Motion 6 from Waltham Forest and Lambeth does contain the perspective of constituting Left Unity as a Labour Party affiliate. However, it ends rather oddly: “If accepted as an affiliated society, LU will make its first priority to ensure that all Labour Party branch meetings are fully accessible.” Yet, as we have pointed out to the comrades, Labour’s national executive committee is already obliged, under clause VIII 3E, to ensure that members are not “precluded” from meetings and events “because they cannot gain access”. A similar formulation can be found in clause VI 4.4 Whether or not this is the practice in every branch I could not possibly say. But, surely, as amendment 6A from Teesside and Sheffield rightly says, our “first priority” ought to be “transforming the Labour Party into an instrument for working class advance and international socialism”. Vote for motion 6 … if 6A can be agreed.
Norwich’s motion 7 is worthwhile. The comrades do not wish to see LU “dissolved”. Instead we should work closely with Labour’s rank and file, firstly in democratising the annual conference and secondly in getting rid of “all prescriptions preventing political groups who have their own programme affiliating to the Labour Party”. Good. Vote for.
Motion 8 is written by Steve Freeman and Russell Caplan. The comrades think that Corbyn’s victory has pulled the rug from under Left Unity’s feet. They are not wrong. However, they seek to remodel LU along the lines of Rise in Scotland. It other words, an English version of left nationalism. Reject.
Lambeth’s motion 9 “welcomes Jeremy Corbyn’s victory”. It contains some good points, but it is spoilt because, while it wants to encourage unions such as the RMT and FBU to affiliate to the Labour Party, it also seeks to “abolish” clauses in the Labour Party constitution which prevent affiliates from supporting “other workers’ parties in elections” (note, the RMT has actually backed Green candidates as well as the dead-end Scottish Socialist Party). No, it is right that affiliates to the Labour Party are constitutionally barred from backing those standing against Labour candidates. We, on the other hand, look towards the day when the CPGB is a recognised affiliate and we have Labour-CPGB candidates and Labour-CPGB MPs and councillors (the case in the early 1920s). So vote against motion 9.
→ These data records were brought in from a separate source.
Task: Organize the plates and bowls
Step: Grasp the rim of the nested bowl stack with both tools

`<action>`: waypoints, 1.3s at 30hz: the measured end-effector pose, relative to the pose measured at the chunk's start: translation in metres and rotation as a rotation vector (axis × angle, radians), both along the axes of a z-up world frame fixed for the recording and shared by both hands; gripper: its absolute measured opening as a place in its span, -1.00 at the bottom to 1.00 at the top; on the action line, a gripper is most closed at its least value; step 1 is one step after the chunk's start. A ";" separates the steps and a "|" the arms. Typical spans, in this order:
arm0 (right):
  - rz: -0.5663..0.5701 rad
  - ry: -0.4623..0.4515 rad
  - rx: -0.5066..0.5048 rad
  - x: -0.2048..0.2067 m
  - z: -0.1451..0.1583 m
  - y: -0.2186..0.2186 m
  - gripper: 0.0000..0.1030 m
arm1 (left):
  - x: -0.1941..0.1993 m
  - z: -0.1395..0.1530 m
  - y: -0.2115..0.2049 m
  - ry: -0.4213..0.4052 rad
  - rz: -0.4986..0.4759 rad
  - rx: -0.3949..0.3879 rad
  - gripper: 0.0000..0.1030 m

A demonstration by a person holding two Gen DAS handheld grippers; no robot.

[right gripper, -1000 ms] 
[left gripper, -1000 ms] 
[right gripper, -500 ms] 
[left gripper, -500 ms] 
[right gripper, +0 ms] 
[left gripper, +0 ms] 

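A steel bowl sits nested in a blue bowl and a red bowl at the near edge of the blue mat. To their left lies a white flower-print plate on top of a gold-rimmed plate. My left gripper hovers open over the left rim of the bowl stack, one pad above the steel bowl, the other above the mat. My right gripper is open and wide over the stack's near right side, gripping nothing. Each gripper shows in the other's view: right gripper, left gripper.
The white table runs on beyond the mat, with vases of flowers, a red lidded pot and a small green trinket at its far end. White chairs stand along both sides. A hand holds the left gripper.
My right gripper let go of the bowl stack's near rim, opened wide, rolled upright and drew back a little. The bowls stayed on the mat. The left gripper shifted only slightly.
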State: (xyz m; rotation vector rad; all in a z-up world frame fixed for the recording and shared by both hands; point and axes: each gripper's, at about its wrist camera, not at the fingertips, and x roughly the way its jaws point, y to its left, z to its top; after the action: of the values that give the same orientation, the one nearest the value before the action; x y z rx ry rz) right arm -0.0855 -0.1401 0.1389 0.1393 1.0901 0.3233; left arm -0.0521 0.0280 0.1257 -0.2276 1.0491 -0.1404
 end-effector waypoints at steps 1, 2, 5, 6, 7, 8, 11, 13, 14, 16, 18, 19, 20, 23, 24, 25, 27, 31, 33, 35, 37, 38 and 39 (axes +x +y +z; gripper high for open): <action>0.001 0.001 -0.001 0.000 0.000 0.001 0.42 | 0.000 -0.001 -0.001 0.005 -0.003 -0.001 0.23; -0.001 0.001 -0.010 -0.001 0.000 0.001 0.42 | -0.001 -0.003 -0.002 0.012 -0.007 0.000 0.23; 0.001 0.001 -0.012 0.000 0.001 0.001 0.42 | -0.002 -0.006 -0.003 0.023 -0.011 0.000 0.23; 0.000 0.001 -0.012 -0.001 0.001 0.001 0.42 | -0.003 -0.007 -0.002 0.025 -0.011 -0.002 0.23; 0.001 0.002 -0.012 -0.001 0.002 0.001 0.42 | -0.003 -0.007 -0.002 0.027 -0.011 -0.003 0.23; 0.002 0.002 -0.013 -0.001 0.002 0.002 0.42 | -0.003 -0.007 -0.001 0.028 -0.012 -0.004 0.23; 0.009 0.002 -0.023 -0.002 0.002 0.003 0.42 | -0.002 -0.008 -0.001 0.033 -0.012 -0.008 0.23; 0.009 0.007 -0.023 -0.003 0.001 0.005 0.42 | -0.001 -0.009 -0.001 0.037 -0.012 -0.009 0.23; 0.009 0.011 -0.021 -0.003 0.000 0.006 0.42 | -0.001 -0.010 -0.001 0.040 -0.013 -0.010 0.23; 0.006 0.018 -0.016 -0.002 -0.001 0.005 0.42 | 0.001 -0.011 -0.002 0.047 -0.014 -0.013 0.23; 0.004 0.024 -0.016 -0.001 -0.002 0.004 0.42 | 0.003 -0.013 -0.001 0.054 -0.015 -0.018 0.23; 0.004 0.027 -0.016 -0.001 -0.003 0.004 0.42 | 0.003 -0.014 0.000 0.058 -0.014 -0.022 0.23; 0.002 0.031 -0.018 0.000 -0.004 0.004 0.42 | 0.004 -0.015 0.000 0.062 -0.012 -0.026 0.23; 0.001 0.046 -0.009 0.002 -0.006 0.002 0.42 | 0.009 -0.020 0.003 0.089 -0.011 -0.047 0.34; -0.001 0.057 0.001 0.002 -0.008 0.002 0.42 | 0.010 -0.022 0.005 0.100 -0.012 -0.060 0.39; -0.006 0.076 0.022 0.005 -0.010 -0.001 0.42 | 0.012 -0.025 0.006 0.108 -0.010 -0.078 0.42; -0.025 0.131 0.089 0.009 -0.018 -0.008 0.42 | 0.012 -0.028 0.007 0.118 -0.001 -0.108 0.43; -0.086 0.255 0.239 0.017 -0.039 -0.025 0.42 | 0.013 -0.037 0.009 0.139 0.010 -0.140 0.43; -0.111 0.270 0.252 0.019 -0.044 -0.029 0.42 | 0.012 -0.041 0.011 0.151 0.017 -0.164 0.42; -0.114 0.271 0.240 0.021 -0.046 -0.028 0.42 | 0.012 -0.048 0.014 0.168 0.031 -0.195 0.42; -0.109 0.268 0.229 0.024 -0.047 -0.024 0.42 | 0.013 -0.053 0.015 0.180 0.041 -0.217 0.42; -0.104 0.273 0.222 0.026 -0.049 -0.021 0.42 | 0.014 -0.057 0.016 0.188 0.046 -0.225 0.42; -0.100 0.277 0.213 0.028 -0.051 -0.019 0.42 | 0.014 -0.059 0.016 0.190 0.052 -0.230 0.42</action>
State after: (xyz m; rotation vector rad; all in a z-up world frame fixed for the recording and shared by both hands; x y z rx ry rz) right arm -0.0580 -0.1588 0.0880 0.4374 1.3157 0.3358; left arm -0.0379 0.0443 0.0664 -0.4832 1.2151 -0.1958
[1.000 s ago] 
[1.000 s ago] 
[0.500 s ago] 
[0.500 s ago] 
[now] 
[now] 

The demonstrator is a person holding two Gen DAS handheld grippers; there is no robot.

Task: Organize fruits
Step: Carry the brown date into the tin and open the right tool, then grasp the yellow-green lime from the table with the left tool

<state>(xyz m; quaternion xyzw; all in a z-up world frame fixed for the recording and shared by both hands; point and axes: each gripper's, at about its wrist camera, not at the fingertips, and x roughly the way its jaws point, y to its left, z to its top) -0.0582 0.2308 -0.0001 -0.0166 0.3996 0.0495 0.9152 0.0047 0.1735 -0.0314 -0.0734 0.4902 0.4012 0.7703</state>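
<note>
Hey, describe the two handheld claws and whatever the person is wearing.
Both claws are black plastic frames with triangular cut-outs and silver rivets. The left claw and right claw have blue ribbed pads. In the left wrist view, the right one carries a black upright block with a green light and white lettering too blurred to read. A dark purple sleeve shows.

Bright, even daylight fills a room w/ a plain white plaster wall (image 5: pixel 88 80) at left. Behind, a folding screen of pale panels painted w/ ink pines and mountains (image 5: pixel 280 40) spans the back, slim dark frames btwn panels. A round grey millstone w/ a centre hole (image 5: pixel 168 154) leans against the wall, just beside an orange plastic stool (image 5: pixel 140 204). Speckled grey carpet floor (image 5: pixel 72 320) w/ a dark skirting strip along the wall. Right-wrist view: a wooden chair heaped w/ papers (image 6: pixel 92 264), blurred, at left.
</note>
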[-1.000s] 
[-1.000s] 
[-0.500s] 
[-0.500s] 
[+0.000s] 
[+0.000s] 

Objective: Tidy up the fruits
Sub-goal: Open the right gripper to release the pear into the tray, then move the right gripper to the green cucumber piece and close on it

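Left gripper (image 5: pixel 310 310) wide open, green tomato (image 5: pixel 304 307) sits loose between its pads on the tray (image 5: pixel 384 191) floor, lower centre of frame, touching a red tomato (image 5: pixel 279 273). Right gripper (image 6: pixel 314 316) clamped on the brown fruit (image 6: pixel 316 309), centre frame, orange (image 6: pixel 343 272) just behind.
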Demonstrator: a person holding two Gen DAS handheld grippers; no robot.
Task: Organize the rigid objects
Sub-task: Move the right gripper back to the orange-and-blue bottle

Stuart King and Simon Hardy seek to correct their own motion with amendment 9A. Instead of calling for Left Unity members to join the Labour Representation Committee, they want them to join Momentum. A necessary update.
And, although it has its weaknesses, the Glasgow South motion 10 can be supported. The comrades want an end to standing candidates against Labour and call for Left Unity to maintain its structures, produce a paper to “aid organisation, political education and debate” as part of an effort to draw together “a Marxist current” within the Corbyn movement. However, there is no position on fighting for affiliation. A correction proposed by amendment 10A from both Teesside and Sheffield.
Motion 11 from Southwark tells us that there will be a referendum on the EU “by the end of 2014”! Ignore the typo. True, the EU is reactionary and anti-working class. But a Britexit vote would not serve the cause of either the working class or socialism. On the contrary, it would be a “triumph” for the Tory right and Ukip. Based on a lesser-evil politics, the comrades therefore want a ‘yes’ vote’. The same goes for Croydon (motion 12). Give them both a ‘no’ vote.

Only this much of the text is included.